Edwin Smith
June 8, 2020, Spear’s Magazine
Fiona Shackleton left Exeter University with a third-class degree, then began working as a cook. How did she become the most feared divorce lawyer in Britain?
On 17 March 2008, in London’s High Court, Heather Mills poured a jug of water over Fiona Shackleton’s head, transforming her trademark feathered Farah Fawcett hairdo into a slicked-back look more redolent of Sharon Stone in Basic Instinct.
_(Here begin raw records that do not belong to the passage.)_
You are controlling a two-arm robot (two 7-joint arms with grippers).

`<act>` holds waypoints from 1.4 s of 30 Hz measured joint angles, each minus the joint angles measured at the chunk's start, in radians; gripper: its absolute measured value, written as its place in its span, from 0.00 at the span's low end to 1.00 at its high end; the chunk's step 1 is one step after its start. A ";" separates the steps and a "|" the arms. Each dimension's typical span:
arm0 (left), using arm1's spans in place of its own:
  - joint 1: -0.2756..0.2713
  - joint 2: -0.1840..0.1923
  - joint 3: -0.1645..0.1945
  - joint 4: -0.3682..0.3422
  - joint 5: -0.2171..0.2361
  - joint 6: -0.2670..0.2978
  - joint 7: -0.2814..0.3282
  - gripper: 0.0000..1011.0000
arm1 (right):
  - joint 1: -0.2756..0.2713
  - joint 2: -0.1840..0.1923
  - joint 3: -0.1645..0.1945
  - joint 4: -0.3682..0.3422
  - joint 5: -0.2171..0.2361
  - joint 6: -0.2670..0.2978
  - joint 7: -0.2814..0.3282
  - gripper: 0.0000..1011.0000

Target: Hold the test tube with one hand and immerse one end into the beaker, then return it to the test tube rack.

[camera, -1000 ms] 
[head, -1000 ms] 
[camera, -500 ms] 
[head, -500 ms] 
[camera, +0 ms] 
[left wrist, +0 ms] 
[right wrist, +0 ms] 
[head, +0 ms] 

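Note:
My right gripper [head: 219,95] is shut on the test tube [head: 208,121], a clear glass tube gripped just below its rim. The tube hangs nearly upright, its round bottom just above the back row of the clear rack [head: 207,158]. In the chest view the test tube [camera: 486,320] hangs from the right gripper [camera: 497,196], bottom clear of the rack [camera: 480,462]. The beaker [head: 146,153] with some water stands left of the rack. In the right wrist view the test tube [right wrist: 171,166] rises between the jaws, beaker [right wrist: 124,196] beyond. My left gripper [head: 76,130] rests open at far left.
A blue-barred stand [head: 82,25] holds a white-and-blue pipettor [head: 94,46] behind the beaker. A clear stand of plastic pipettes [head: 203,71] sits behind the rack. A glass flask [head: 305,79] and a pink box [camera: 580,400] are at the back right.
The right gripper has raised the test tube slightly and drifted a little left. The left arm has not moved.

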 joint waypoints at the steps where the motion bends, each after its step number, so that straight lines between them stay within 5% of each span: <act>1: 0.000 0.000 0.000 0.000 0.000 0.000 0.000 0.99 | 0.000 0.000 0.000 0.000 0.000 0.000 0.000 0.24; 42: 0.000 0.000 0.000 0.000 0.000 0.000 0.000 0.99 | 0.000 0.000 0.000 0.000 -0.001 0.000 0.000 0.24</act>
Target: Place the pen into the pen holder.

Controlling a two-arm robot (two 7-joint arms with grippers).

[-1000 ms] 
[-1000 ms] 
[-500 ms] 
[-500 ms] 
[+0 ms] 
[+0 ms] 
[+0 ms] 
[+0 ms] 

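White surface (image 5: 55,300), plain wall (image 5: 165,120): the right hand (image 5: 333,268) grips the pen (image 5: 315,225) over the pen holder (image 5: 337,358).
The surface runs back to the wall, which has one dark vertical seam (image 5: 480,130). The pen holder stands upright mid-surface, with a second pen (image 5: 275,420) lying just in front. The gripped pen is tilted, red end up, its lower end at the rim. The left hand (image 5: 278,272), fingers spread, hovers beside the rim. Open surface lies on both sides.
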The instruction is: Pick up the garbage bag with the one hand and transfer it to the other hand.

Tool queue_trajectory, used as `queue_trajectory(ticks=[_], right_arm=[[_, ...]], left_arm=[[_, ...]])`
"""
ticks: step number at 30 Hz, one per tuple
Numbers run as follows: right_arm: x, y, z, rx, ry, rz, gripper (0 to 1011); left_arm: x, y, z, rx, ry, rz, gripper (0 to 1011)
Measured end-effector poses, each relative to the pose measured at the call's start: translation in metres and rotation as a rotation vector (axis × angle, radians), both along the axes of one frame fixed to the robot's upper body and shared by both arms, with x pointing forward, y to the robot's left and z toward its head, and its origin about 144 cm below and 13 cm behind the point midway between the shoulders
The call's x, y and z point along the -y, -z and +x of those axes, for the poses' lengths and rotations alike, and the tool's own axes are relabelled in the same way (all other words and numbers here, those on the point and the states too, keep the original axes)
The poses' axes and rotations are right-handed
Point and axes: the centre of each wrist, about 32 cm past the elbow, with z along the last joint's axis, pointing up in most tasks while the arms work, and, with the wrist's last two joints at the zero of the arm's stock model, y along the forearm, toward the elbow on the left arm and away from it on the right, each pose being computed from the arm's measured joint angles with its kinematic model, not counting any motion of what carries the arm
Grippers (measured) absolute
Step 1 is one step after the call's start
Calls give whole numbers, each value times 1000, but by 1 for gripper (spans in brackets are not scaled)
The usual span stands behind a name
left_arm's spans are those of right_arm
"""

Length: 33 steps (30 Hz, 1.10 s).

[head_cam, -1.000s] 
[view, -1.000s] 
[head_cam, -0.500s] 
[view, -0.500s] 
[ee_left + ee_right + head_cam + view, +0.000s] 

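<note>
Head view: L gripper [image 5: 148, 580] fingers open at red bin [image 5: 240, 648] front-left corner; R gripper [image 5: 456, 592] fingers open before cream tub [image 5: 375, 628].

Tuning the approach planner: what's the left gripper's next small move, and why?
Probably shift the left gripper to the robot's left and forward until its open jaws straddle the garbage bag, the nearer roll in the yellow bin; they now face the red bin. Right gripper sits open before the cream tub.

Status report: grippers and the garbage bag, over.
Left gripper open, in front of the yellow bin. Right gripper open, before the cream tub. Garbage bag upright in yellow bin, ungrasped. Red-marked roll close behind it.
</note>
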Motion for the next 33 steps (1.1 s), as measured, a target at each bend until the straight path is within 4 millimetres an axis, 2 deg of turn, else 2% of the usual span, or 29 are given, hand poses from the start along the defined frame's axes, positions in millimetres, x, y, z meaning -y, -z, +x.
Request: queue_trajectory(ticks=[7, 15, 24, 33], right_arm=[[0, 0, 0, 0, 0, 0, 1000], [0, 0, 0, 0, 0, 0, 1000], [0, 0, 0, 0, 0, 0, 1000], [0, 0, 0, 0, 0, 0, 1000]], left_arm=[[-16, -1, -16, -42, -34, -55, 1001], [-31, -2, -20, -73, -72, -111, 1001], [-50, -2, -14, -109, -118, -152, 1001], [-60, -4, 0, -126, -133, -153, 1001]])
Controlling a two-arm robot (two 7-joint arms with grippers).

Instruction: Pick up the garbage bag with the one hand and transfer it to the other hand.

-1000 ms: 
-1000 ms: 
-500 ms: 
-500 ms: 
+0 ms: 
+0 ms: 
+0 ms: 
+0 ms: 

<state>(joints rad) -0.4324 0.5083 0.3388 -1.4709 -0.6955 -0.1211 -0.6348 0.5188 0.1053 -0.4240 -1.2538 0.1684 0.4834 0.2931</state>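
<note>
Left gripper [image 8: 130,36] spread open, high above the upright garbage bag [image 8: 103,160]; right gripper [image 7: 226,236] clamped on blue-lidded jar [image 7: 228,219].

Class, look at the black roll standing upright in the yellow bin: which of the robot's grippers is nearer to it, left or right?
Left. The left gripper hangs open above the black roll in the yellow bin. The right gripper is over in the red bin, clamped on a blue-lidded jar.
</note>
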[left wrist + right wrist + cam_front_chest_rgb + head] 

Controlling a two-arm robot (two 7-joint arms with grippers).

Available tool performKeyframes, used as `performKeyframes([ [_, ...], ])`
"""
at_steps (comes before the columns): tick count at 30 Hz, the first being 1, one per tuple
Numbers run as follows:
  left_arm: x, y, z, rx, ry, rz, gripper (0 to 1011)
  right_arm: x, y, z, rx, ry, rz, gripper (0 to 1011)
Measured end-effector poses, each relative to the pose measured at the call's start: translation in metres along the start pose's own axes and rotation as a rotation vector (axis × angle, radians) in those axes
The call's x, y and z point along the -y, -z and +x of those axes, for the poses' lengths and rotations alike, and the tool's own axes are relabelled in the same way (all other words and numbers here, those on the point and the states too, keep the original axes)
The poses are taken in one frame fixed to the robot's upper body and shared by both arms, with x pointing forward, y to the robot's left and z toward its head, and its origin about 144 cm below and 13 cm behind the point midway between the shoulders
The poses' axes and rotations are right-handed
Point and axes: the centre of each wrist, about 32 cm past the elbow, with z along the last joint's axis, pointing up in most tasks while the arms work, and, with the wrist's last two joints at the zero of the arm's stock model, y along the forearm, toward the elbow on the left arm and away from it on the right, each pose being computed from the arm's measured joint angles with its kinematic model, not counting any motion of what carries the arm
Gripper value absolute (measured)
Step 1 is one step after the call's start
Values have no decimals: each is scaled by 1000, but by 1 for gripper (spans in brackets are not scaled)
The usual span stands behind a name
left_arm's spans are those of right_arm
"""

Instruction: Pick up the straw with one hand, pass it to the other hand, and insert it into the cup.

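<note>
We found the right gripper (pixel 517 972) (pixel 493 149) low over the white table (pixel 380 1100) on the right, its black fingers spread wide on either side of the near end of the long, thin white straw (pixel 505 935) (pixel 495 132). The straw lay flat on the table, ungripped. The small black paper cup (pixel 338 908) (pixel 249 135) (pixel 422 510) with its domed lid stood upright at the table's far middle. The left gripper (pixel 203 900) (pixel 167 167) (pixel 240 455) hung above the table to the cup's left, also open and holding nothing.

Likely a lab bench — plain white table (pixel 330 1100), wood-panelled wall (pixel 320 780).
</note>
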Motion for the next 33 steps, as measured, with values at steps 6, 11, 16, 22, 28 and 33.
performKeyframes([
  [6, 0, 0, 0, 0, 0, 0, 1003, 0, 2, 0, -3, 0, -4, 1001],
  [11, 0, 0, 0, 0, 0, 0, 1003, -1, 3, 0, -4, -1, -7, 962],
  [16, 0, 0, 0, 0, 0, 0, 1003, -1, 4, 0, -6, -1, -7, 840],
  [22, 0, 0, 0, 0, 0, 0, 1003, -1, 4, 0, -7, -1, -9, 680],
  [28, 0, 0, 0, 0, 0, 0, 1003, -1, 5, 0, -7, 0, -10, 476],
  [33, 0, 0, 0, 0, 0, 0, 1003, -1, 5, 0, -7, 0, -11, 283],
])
Perhaps the incident, which, along with the details of Mills’ divorce from Sir Paul McCartney, was splashed across newspapers the next day, was the pivotal moment in Shackleton’s career. Or maybe that came in 1996, when she represented Prince Charles in his divorce from Diana. It may even have been earlier this year, when Shackleton’s client Princess Haya bint Hussein of Jordan won a stunning preliminary judgment at the High Court in a battle with her estranged husband, Sheikh Mohammed bin Rashid al-Maktoum, the ruler of Dubai known as ‘MBR’.
What is beyond reasonable doubt is that the 63-year-old Fiona Shackleton – Baroness Shackleton of Belgravia, Lieutenant of the Royal Victorian Order, to give her full title – has a bigger reputation than any other divorce lawyer in the land. ‘We don’t venerate lawyers in this country like they do in the US,’ says Matthew Rhodes, a lawyer and founder of the legal industry website RollOnFriday. ‘I think Fiona is the only celebrity lawyer we have.’ She’s also one of few with a plausible nickname, ‘the Steel Magnolia’, which sums up a winning combination of inner grit and exterior polish.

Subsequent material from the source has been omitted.